═══ RECORDS FOR PROCESSING

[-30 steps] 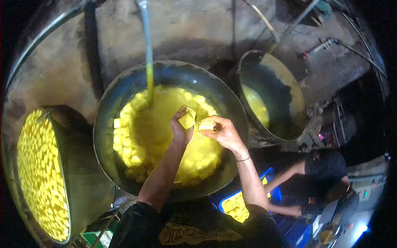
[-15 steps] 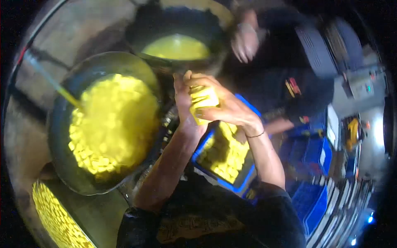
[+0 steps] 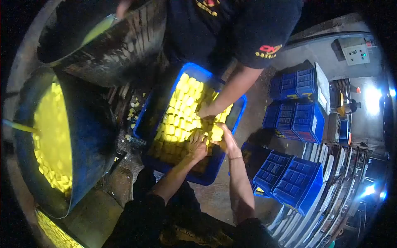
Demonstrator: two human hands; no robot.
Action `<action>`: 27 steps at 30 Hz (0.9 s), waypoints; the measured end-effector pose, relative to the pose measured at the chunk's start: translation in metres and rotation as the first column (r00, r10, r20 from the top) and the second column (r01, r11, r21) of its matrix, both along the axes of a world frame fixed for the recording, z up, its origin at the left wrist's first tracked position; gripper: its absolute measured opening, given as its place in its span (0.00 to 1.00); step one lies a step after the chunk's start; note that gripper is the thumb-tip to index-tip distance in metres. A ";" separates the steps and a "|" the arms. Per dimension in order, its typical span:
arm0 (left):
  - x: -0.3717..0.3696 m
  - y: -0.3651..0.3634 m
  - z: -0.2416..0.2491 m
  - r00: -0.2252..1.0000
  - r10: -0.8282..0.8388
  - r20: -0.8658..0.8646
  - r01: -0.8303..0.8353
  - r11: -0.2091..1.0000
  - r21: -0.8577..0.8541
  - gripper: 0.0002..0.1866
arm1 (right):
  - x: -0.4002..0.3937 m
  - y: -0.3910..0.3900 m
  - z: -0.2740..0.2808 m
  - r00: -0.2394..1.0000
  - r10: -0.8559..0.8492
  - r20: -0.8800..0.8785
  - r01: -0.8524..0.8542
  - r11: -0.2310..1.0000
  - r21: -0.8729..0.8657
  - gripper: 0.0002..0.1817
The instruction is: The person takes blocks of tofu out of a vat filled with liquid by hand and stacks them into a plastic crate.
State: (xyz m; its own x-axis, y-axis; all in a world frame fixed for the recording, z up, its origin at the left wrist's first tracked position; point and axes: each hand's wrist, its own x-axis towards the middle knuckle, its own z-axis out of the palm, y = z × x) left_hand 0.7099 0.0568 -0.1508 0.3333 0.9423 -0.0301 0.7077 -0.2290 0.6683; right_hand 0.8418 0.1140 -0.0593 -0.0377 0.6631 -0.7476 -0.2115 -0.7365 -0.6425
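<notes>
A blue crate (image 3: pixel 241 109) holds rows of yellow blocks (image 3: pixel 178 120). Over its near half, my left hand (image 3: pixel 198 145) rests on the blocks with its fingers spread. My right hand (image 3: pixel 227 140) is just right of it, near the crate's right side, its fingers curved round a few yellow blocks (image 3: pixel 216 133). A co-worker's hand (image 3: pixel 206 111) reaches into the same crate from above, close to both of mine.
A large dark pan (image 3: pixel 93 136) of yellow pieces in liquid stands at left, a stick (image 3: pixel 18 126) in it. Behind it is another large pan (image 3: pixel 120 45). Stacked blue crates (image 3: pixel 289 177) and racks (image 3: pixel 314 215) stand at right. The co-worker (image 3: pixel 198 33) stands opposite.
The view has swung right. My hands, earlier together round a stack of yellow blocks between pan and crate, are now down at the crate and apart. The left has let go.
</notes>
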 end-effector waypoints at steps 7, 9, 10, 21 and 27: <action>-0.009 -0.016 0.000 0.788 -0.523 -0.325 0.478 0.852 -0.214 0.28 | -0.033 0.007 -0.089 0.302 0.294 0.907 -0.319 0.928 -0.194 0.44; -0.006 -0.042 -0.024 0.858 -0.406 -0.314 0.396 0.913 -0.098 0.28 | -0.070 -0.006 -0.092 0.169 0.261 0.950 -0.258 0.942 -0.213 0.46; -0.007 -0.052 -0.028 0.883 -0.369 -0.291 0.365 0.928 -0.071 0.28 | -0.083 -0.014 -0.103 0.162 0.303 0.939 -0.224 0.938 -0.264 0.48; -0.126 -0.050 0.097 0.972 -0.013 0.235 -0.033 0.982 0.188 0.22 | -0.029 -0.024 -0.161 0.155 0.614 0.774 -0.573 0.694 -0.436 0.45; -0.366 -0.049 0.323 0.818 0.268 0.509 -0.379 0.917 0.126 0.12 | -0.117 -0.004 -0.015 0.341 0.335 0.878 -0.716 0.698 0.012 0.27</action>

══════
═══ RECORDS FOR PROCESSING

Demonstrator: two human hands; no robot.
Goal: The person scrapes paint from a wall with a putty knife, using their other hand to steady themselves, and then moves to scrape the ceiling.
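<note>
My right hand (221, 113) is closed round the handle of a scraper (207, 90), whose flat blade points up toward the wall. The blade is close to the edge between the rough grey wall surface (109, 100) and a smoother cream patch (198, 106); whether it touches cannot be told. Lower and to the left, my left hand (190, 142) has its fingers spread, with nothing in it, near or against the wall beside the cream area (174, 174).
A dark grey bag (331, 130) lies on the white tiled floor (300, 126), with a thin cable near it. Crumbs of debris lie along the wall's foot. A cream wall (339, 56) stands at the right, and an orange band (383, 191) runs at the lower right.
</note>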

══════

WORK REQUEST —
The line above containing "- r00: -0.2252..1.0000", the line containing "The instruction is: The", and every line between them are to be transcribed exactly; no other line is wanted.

SOLUTION BELOW —
  - r00: -0.2252..1.0000
  - r10: -0.8282..0.8388
  - r20: -0.8658..0.8646
  - r01: -0.8303..0.8353
  - r11: -0.2091..1.0000
  - r21: -0.8577..0.8541
  - gripper: 0.0002..0.1866
arm1 (right):
  - x: -0.4002..0.3937 m
  - y: -0.3910..0.3900 m
  - z: -0.2740..0.2808 m
  - r00: -0.2394..1.0000
  - r10: -0.8559..0.8492
  - r20: -0.8800..0.8785
  - r01: -0.8524..0.8542
  - r11: -0.2310..1.0000
  - r21: -0.8729..0.8657
  - gripper: 0.0002..0.1817
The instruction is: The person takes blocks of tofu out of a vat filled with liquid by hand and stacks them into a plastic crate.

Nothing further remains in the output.